WORK TASK >>
Each line of the data below that contains "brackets" must be copied.

DATA EXTRACT >>
..............................

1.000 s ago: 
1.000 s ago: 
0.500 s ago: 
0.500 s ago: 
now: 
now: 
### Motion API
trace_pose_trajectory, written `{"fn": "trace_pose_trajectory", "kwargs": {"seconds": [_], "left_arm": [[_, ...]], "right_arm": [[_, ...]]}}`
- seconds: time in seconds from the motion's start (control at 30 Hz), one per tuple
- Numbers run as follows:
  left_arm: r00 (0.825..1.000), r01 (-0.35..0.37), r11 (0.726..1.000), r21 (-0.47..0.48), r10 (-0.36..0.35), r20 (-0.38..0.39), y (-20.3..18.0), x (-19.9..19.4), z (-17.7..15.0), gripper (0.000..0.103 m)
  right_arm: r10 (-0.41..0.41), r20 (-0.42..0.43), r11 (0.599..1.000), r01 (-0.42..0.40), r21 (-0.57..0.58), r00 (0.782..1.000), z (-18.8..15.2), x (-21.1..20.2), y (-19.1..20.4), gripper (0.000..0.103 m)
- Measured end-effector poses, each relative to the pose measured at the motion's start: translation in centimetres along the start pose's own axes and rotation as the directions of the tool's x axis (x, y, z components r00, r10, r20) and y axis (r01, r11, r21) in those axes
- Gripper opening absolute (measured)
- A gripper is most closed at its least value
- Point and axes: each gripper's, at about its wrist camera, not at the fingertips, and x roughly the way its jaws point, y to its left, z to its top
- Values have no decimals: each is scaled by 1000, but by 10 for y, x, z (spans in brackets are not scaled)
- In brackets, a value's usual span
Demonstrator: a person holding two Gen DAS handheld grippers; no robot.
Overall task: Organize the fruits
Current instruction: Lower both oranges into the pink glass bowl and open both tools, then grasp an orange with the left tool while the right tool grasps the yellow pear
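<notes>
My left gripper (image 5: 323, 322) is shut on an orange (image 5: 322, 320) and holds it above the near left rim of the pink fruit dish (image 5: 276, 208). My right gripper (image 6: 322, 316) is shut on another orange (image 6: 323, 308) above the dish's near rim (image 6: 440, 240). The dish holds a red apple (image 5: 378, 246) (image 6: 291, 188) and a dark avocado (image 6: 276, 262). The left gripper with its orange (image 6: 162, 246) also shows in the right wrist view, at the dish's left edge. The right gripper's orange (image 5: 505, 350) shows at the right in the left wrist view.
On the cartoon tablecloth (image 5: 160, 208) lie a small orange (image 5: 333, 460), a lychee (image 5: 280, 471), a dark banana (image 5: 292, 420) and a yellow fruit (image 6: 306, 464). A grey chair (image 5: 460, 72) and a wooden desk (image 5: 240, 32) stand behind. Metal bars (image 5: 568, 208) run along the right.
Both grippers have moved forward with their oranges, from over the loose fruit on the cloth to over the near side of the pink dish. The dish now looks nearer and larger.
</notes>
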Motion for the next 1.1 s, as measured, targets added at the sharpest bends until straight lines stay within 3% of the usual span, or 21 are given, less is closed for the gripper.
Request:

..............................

SOLVED PROBLEM >>
- Values have no decimals: each is scaled by 1000, but by 10 for y, x, z (spans in brackets are not scaled)
- In brackets, a value's usual span

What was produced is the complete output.